Title: | High-Dimensional Spatial Covariate-Augmented Overdispersed Poisson Factor Model |
---|---|
Description: | A spatial covariate-augmented overdispersed Poisson factor model is proposed to perform efficient latent representation learning method for high-dimensional large-scale spatial count data with additional covariates. |
Authors: | Wei Liu [aut, cre], Qingzhi Zhong [aut] |
Maintainer: | Wei Liu <[email protected]> |
License: | GPL-3 |
Version: | 1.2 |
Built: | 2024-12-24 06:37:00 UTC |
Source: | CRAN |
Select the number of factors and the rank of coefficient matrix in the covariate-augmented overdispersed Poisson factor model
chooseParams( X_count, Adj_sp, H, Z = matrix(1, nrow(X_count), 1), offset = rep(0, nrow(X_count)), q_max = 15, r_max = 24, threshold = c(0.1, 0.01), verbose = TRUE, ... )
chooseParams( X_count, Adj_sp, H, Z = matrix(1, nrow(X_count), 1), offset = rep(0, nrow(X_count)), q_max = 15, r_max = 24, threshold = c(0.1, 0.01), verbose = TRUE, ... )
X_count |
a count matrix, the observed count matrix with shape n-by-p. |
Adj_sp |
a sparse matrix, the weighted adjacency matrix; |
H |
a n-by-d matrix, the covariate matrix with low-rank regression coefficient matrix; |
Z |
an optional matrix, the fixed-dimensional covariate matrix with control variables; default as a full-one column vector if there is no additional covariates. |
offset |
an optional vector, the offset for each unit; default as full-zero vector. |
q_max |
an optional string, specify the upper bound for the number of factors; default as 15. |
r_max |
an optional integer, specify the upper bound for the rank of the regression coefficient matrix; default as 24. |
threshold |
an optional 2-dimensional positive vector, specify the the thresholds that filters the singular values of beta and B, respectively. |
verbose |
a logical value, whether output the information in iteration. |
... |
other arguments passed to the function |
The threshold is to filter the singular values with low signal, to assist the identification of underlying model structure.

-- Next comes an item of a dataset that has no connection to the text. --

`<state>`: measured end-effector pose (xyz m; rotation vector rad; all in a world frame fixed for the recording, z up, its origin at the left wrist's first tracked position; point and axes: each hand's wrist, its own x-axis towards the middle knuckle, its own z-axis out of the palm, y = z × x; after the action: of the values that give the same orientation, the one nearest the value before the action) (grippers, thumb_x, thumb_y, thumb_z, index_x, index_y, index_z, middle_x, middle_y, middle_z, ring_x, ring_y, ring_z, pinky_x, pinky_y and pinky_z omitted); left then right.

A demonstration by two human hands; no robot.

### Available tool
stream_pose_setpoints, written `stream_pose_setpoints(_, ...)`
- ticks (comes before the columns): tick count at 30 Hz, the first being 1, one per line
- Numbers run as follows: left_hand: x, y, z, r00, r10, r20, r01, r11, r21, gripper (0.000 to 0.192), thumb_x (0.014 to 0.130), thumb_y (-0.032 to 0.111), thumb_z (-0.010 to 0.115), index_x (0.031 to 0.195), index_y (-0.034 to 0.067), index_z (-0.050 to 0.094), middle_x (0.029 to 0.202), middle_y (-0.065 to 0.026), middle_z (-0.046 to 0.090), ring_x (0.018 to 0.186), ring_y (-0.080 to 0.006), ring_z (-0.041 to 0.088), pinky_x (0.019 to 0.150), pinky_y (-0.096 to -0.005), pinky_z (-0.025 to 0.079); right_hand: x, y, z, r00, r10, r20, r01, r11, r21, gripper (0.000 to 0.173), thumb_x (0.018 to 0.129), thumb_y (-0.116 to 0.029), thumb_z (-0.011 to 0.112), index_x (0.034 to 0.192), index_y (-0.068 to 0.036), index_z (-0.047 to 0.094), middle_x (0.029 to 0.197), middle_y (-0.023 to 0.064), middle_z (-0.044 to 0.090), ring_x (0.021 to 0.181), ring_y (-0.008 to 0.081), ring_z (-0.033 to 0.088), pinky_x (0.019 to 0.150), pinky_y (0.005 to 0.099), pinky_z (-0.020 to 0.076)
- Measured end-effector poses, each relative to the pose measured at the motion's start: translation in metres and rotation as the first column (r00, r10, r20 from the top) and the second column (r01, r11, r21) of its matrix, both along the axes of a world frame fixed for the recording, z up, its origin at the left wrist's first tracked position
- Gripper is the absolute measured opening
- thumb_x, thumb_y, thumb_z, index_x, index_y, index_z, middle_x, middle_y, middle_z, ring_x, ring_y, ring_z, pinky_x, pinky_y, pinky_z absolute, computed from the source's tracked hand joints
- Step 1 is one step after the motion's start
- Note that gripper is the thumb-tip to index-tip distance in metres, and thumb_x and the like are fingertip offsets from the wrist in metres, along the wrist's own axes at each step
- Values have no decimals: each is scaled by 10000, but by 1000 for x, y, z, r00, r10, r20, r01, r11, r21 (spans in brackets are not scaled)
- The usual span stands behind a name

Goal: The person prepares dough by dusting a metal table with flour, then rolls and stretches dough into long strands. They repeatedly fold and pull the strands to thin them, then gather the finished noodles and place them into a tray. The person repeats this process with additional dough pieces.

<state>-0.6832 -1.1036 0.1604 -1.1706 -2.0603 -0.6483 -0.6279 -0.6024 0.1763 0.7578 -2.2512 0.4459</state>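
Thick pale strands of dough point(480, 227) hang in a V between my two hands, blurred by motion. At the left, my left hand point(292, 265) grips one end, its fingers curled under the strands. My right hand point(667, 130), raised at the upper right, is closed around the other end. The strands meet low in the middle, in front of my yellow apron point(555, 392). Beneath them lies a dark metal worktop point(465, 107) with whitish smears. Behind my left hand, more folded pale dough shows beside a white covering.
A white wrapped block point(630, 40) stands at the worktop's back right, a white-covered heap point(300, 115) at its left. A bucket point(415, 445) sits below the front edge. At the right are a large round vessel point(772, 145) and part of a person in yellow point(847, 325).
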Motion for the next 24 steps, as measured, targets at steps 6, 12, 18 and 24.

return a named vector with names 'hr' and 'hq', the estimated rank and number of factors.
None
width <- 20; height <- 15; p <- 300 d <- 20; k <- 3; q <- 6; r <- 3 datlist <- gendata_spacoap(width=width, height=height, p=p, d=d, k=k, q=q, rank0=r) set.seed(1) para_vec <- chooseParams(X_count=datlist$X, Adj_sp=datlist$Adj_sp, H= datlist$H, Z = datlist$Z, r_max=6) print(para_vec)
width <- 20; height <- 15; p <- 300 d <- 20; k <- 3; q <- 6; r <- 3 datlist <- gendata_spacoap(width=width, height=height, p=p, d=d, k=k, q=q, rank0=r) set.seed(1) para_vec <- chooseParams(X_count=datlist$X, Adj_sp=datlist$Adj_sp, H= datlist$H, Z = datlist$Z, r_max=6) print(para_vec)

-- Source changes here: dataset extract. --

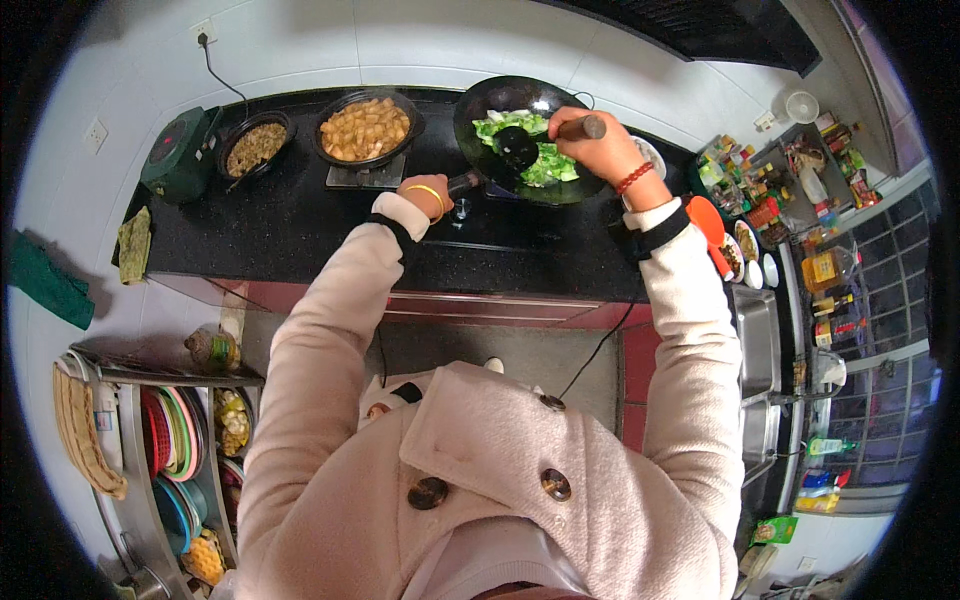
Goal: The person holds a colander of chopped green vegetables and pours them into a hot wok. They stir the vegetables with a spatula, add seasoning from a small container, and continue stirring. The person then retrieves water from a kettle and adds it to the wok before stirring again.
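Observation:
A dark wok point(480, 112) stands on the black counter and holds chopped green vegetables point(550, 166). My left hand point(429, 193) grips the wok's handle point(463, 181) at its near left side. Over the wok's right part, my right hand point(600, 150) is closed on the brown handle of a black ladle point(517, 148); the ladle's bowl rests among the vegetables. To the left, a black pan point(407, 142) full of browned cubed food point(365, 129) sits on a burner. Further left is a smaller black pot point(225, 142) with crumbly brown food point(256, 148).
A dark green appliance point(176, 157) stands at the counter's left end. At the right are an orange container point(705, 217), small bowls point(770, 270), seasoning bottles and packets point(724, 172), and a steel sink point(757, 337). A black range hood point(720, 30) hangs above.

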A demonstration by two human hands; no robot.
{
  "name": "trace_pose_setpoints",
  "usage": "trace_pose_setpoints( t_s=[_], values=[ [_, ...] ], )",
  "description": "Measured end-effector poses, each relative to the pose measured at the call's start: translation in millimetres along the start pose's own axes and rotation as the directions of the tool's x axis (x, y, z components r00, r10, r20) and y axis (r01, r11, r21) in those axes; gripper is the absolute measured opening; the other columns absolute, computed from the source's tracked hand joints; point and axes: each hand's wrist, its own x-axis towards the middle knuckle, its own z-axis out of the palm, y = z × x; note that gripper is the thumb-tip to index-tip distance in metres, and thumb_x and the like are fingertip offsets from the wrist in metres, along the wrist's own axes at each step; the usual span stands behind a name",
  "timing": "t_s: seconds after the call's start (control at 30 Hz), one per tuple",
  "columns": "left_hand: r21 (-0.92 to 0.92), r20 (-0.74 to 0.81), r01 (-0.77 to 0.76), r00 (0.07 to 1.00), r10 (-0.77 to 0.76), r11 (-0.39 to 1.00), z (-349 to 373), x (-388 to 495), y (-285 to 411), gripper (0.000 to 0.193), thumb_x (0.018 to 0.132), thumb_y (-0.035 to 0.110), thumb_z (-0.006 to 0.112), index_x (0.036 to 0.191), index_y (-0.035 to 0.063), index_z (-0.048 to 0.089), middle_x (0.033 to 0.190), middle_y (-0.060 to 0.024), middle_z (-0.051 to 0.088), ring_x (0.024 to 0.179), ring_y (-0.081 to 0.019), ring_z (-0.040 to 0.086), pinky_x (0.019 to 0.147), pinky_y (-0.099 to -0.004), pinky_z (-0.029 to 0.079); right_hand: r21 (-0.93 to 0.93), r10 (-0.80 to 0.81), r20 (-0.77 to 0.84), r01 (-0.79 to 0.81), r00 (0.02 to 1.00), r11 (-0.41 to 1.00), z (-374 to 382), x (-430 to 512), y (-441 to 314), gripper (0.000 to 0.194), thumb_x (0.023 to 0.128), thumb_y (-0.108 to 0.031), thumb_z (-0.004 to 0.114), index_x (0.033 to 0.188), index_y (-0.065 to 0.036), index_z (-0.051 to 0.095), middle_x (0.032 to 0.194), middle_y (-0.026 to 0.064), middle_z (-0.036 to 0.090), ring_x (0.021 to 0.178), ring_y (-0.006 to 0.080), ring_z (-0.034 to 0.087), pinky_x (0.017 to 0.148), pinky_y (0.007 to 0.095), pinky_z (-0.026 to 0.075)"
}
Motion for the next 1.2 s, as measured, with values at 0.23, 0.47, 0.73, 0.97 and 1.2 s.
trace_pose_setpoints(
  t_s=[0.23, 0.47, 0.73, 0.97, 1.2],
  values=[
    [0.004, -0.007, 0.024, 1.0, -0.024, 1.0, 4.7, 2.9, -0.8, 0.053, 0.084, 0.04, 0.055, 0.121, 0.0025, 0.045, 0.105, -0.0172, 0.061, 0.093, -0.0348, 0.06, 0.075, -0.0463, 0.05, 0.086, -0.228, 0.275, 0.212, 0.934, 0.974, -87.3, -29.0, -18.5, 0.01, 0.071, -0.002, 0.057, 0.08, -0.006, 0.059, 0.074, -0.0006, 0.058, 0.071, 0.0091, 0.052, 0.067, 0.0237, 0.044],
    [0.02, -0.029, -0.013, 0.999, 0.014, 1.0, 5.9, 8.8, -2.8, 0.051, 0.083, 0.039, 0.058, 0.116, 0.0016, 0.047, 0.104, -0.0175, 0.061, 0.094, -0.0352, 0.059, 0.077, -0.0454, 0.049, 0.139, -0.281, 0.371, 0.246, 0.885, 0.959, -51.8, -7.8, -6.9, 0.013, 0.071, 0.003, 0.057, 0.081, -0.005, 0.058, 0.089, 0.0042, 0.061, 0.086, 0.0134, 0.055, 0.078, 0.0267, 0.045],
    [-0.021, -0.074, -0.011, 0.997, 0.01, 1.0, 7.0, 3.2, -2.3, 0.048, 0.081, 0.038, 0.06, 0.11, 0.0013, 0.05, 0.098, -0.0177, 0.062, 0.092, -0.0351, 0.059, 0.076, -0.0452, 0.048, 0.207, -0.225, 0.327, 0.163, 0.918, 0.965, -92.2, -2.6, -14.2, 0.011, 0.073, 0.004, 0.054, 0.079, -0.004, 0.058, 0.097, 0.0087, 0.063, 0.098, 0.0172, 0.058, 0.086, 0.0267, 0.045],
    [-0.028, -0.018, 0.021, 1.0, -0.021, 0.999, 1.5, 3.1, 1.4, 0.043, 0.083, 0.037, 0.058, 0.108, 0.0023, 0.051, 0.098, -0.0171, 0.062, 0.092, -0.0344, 0.06, 0.074, -0.0455, 0.049, 0.116, -0.194, 0.071, 0.185, 0.978, 0.976, -32.0, 26.4, 4.0, 0.009, 0.074, -0.005, 0.06, 0.083, -0.005, 0.06, 0.077, 0.0018, 0.06, 0.07, 0.0093, 0.056, 0.066, 0.0225, 0.046],
    [-0.02, -0.017, 0.03, 0.999, -0.031, 0.999, -2.3, -5.5, 5.2, 0.045, 0.086, 0.036, 0.055, 0.115, 0.0025, 0.048, 0.096, -0.0158, 0.062, 0.089, -0.0346, 0.06, 0.072, -0.0454, 0.05, 0.271, 0.017, -0.201, 0.039, 0.979, 0.962, 0.9, 82.2, 14.5, 0.017, 0.072, -0.02, 0.063, 0.084, -0.007, 0.064, 0.076, 0.0099, 0.065, 0.067, 0.0222, 0.062, 0.065, 0.0322, 0.048]
  ],
)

Generate simulated data from spaital covariate-augmented Poisson factor models
gendata_spacoap( seed = 1, width = 20, height = 30, p = 500, d = 40, k = 3, q = 5, rank0 = 3, eta0 = 0.5, bandwidth = 1, rho = c(10, 1), sigma2_eps = 1, seed.beta = 1 )

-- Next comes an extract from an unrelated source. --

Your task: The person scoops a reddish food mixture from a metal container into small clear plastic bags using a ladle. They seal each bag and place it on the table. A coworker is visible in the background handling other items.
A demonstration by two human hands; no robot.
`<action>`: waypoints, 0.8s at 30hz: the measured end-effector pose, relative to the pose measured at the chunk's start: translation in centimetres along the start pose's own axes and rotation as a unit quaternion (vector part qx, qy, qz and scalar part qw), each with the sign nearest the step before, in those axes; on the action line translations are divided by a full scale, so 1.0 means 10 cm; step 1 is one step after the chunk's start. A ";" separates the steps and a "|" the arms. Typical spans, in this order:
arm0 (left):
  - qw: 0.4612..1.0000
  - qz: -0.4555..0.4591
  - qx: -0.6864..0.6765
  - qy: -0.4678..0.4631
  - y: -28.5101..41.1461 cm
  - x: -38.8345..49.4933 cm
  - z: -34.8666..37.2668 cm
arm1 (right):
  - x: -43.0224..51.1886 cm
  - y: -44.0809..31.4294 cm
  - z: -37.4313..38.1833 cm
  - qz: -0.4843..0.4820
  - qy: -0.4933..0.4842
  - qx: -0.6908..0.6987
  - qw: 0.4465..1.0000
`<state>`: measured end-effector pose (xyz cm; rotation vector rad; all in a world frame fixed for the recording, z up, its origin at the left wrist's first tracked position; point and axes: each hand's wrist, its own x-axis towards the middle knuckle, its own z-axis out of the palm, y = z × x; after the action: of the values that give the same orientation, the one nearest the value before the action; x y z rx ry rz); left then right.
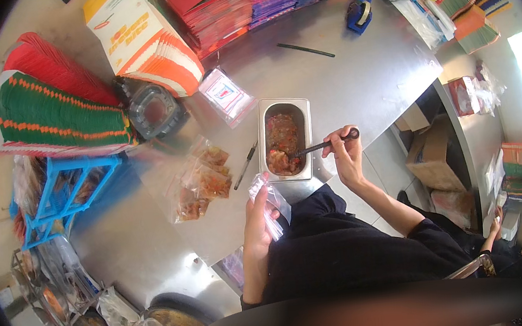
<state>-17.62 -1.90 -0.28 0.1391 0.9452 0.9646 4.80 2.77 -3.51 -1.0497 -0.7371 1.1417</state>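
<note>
My right hand (347, 153) holds the black handle of a spoon or ladle (319, 147), whose end rests in a chunky reddish-brown sauce (281, 131). The sauce lies in a deep rectangular steel pan (305, 109) near the table's front edge. Just below and left of the pan, my left hand (260, 216) grips clear plastic zip bags (271, 210); whether sauce is in them cannot be told. Several filled bags of similar sauce (205, 181) lie in a pile on the steel table (240, 146) to the left. A pen (245, 165) lies between that pile and the pan.
Stacks of folded cardboard packaging (211, 19) line the back. A blue tape dispenser (359, 14), a dark green stick (306, 49), a bag with a printed card (225, 94), a plastic container (156, 111) and a blue rack (71, 189) stand or lie about. A co-worker's hand (496, 225) shows at right.
</note>
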 end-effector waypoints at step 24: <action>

gendata_spacoap( seed = 1, width = 20, height = 30, p = 500, d = 40, k = 3, q = 5, rank0 = 3, eta0 = 0.5, bandwidth = 1, rho = c(10, 1), sigma2_eps = 1, seed.beta = 1 )
seed |
a postive integer, the random seed for reproducibility of data generation process. |
width |
a postive integer, specify the width of the spatial grid. |
height |
a postive integer, specify the height of the spatial grid. |
p |
a postive integer, specify the dimension of count variables. |
d |
a postive integer, specify the dimension of covariate matrix with low-rank regression coefficient matrix. |
k |
a postive integer, specify the dimension of covariate matrix as control variables. |
q |
a postive integer, specify the number of factors. |
rank0 |
a postive integer, specify the rank of the coefficient matrix. |
eta0 |
a real between 0 and 1, specify the spatial autocorrelation parameter. |
bandwidth |
a real positive value, specify the bandwidth in calculating the weighted adjacency matrix. |
rho |
a numeric vector with length 2 and positive elements, specify the signal strength of loading matrix and regression coefficient, respectively. |
sigma2_eps |
a positive real, the variance of overdispersion error. |
seed.beta |
a postive integer, the random seed for reproducibility of data generation process by fixing the regression coefficient matrix beta. |
None
return a list including the following components:
X
- the high-dimensional count matrix;
Z
- the low-dimensional covariate matrix with control variables.
H
- the high-dimensional covariate matrix;
Adj_sp
- the weighted adjacence matrix;
alpha0
- the regression coefficient matrix corresponing to Z;
bbeta0
- the low-rank large regression coefficient matrix corresponing to H;
B0
- the loading matrix;
F0
- the laten factor matrix;
rank0
- the true rank of bbeta0;
q
- the true number of factors;
eta0
- spatial autocorrelation parameter;
pos
- spatial coordinates for each observation.
None
width <- 20; height <- 15; p <- 100 d <- 20; k <- 3; q <- 6; r <- 3 datlist <- gendata_spacoap(width=width, height=height, p=p, d=20, k=k, q=q, rank0=r) str(datlist)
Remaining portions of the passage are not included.